Submit your paper to CAA, deadline Monday

The CAA is my favourite conference 🙂 And it will be hosted online from Cyprus this year. The deadline to submit your papers is Monday the 1st of March. So go ahead and submit those excellent papers on computational archaeology. You can find the full list of 35 sessions here, covering all possible topics. And I want to point out the following two sessions in particular:

S28. Computational modelling in archaeology: methods, challenges and applications (Standard)

S18. Urban Complexity in Settlements and Settlement Systems of the Mediterranean (Standard)

S28. Computational modelling in archaeology: methods, challenges and applications (Standard)

Convenor(s):
Iza Romanowska, Aarhus University
Colin D. Wren, University of Colorado
Stefani A. Crabtree, Utah State University 

The steady stream of publications involving archaeological computational models is a clear sign of the discipline’s dedication to the epistemological turn towards formal theory building and testing. Where hypotheses used to be generated verbally in natural language as possible explanations, they are now increasingly often expressed as GIS, agent-based modelling (ABM) or statistical models and meticulously tested against data. The session will showcase the breadth of applications, the ingenuity of researchers deploying new or adapted methods and the depth of insight gained thanks to computational modelling.

With increasing numbers of archaeologists becoming proficient in computer programming it seems that some of the technical and training-related hurdles are being overcome. In general, while some methods in archaeological computational modelling are well established and widely deployed, others (e.g., ABM) are still an emerging subfield with many exciting and fresh applications. 

 We will structure the session upon the three major questions: :

  • The current landscape of computational modelling: what are the strong versus the weak areas? Are certain topics, time periods, types of questions more often modelled than others? If so, why is that?
  • Potential areas for growth: what are the obvious methodological and archaeological directions for computational modelling?
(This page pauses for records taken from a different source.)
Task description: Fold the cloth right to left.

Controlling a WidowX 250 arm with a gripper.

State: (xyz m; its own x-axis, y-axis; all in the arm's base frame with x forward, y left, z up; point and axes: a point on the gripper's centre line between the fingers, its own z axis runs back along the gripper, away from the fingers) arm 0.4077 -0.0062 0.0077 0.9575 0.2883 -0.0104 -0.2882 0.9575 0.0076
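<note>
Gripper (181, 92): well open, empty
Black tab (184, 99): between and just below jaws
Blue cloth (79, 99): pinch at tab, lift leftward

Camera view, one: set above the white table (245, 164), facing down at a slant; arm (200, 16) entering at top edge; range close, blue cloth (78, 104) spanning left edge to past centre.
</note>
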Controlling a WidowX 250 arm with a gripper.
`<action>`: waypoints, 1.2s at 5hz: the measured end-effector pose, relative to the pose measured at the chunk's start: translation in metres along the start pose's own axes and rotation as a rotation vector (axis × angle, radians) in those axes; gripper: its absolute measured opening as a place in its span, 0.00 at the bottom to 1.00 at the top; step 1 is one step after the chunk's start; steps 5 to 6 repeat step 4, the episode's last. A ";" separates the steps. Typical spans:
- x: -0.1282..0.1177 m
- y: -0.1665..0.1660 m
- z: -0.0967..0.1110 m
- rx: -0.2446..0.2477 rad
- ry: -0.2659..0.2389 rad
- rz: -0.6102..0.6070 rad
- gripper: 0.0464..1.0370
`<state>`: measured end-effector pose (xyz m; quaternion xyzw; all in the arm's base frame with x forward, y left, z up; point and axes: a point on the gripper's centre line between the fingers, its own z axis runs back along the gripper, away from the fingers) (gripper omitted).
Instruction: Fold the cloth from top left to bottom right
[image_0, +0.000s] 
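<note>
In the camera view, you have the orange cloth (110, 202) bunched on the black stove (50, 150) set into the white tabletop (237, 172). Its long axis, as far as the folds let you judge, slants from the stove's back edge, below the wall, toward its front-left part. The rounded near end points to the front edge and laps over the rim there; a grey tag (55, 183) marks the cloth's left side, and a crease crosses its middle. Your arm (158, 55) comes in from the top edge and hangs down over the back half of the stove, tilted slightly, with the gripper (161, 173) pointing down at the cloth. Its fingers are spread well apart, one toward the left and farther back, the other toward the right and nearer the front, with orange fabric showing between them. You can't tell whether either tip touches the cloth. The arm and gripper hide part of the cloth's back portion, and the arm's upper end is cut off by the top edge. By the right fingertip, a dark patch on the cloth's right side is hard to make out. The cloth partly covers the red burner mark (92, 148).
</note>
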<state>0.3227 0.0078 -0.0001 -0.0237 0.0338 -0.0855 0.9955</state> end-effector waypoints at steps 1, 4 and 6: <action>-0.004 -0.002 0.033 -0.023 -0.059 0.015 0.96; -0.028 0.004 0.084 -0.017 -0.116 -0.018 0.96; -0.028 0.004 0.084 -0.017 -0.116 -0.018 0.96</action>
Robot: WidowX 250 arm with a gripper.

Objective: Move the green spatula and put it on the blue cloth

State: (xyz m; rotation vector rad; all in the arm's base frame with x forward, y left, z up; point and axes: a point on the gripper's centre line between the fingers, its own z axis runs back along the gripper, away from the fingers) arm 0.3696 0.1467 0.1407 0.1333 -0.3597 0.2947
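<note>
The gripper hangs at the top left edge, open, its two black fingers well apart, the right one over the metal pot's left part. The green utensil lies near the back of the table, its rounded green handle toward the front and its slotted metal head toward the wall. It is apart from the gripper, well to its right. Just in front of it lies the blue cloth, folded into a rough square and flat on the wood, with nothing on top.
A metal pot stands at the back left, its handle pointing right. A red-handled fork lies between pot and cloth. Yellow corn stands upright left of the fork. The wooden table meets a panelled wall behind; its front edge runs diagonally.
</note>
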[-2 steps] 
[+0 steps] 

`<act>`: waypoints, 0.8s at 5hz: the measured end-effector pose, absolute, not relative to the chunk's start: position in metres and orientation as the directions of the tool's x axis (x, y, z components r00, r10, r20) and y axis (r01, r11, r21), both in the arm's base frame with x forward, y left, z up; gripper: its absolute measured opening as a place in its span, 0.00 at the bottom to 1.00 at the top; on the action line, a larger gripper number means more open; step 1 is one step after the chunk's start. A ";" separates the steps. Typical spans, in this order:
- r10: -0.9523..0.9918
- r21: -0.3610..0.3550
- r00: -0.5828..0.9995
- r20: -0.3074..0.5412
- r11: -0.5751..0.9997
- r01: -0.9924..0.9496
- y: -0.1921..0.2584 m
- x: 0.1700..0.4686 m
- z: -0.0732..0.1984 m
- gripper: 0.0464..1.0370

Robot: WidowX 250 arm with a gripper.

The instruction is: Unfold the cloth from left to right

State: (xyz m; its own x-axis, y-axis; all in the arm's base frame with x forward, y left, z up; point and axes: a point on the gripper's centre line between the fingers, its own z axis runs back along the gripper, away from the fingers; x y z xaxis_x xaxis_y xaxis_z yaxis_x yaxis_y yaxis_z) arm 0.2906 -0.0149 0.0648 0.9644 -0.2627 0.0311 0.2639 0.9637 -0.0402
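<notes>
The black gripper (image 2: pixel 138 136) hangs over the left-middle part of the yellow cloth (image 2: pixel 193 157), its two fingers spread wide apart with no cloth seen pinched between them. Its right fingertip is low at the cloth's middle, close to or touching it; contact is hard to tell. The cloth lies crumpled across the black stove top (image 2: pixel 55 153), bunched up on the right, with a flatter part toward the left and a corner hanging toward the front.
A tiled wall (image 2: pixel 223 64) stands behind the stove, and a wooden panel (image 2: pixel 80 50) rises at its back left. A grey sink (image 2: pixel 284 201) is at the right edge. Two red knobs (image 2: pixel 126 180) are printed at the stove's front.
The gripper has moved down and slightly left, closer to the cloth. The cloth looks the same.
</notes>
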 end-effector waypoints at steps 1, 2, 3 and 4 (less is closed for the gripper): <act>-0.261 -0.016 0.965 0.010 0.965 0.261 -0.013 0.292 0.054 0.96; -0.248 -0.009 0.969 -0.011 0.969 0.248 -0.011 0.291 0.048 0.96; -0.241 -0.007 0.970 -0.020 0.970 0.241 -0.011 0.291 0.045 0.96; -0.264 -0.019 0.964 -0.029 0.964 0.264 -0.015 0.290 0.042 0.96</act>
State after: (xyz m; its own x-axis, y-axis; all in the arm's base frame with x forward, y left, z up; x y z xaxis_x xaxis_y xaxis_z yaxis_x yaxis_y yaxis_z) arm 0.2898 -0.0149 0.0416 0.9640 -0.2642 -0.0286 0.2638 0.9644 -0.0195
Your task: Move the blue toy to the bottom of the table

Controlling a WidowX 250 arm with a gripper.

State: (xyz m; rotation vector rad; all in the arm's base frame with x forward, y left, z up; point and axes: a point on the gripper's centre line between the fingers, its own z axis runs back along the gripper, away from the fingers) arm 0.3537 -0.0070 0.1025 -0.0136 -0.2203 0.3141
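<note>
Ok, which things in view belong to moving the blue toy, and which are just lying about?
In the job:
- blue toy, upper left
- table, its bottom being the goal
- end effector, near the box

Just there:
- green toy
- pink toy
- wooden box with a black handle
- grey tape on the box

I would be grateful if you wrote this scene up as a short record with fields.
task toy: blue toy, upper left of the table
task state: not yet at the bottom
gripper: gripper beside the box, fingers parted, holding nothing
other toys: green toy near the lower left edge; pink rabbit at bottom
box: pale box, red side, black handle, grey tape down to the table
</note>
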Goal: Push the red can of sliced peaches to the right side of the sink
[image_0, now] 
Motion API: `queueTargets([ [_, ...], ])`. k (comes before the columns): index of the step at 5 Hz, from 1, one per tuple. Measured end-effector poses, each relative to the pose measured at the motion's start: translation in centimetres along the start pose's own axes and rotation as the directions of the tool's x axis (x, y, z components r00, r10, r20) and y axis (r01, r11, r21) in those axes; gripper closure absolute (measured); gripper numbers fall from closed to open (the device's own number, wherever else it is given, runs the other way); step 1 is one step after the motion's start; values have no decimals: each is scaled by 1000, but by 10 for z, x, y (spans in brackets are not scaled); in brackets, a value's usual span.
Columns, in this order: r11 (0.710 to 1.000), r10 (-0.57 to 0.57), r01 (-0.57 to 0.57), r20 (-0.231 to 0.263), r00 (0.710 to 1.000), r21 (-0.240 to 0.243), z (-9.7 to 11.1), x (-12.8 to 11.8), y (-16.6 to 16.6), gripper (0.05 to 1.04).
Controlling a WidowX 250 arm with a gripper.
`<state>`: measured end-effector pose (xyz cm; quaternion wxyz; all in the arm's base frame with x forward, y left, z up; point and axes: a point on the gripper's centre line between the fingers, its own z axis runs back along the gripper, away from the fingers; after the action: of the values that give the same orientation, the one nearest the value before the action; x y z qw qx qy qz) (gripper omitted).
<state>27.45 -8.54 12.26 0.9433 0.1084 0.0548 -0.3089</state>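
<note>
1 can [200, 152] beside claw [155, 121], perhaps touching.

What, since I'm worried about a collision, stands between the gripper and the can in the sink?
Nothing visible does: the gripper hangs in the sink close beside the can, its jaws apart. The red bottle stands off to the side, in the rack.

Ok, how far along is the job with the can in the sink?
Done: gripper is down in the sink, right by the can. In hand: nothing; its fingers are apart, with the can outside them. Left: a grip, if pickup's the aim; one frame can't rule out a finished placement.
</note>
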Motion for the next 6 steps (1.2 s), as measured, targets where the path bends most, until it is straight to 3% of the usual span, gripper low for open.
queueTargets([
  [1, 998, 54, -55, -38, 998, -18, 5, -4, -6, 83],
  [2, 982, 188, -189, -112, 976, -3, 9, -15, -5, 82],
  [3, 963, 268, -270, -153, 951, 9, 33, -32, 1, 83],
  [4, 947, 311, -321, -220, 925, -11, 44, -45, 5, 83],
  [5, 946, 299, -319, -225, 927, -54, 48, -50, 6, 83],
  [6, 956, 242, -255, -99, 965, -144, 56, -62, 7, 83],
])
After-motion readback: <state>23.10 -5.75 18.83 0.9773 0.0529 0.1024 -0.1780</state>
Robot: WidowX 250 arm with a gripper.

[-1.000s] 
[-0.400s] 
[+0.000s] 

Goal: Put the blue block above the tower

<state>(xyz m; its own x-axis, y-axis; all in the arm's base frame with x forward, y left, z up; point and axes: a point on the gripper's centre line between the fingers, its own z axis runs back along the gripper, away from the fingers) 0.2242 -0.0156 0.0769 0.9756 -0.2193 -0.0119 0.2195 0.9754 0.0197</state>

Are technical skills still an impediment for a wider adoption?
  • Disciplinary best practice: the need for open science is well recognised among computational archaeologists, but are there other ways in which we can make it easier for members of other branches of archaeology to engage with the computational modelling?

We invite archaeological modellers to present their current case studies, discuss new methods and issues they have encountered as well as their thoughts on the role of computational modelling in general archaeological practice. Computational modelling is meant broadly here as any digital technologies that enable the researcher to represent a real-world system to test hypotheses regarding past human behaviour. 

S18. Urban Complexity in Settlements and Settlement Systems of the Mediterranean (Standard)

Convenor(s):
Katherine A. Crawford, Arizona State University
Georgios Artopoulos, The Cyprus Institute 
Eleftheria Paliou, University of Cologne 
Iza Romanowska, Aarhus University

The application of quantitative methods to the study of ancient cities and settlement networks has seen increased interest in recent years. Advances in data collection, the use of and integration of diverse big datasets, data analytics including network analysis, computation and the application of digital and quantitative methods have resulted in an increasingly diverse number of studies looking at past cities from new perspectives (e.g. Palmisano et al. 2017; Kaya and Bölen 2017; Fulminante 2019-21). This barrage of new methods, many grounded in population-level systemic thinking, but also some coming from the individual, agent-based perspective enabled researchers to investigate the structural properties and mechanisms driving complex socio-natural systems, such as past cities and towns (e.g. MISMAS; The CRANE Project; Carrignon et al. 2020). These advances have recently opened new possibilities for the study of cities and settlement systems of the Mediterranean, an area with some of the longest known records of urban occupation that could be key for studying a wide range of urban complexity topics (e.g. Lawrence et al. 2020) .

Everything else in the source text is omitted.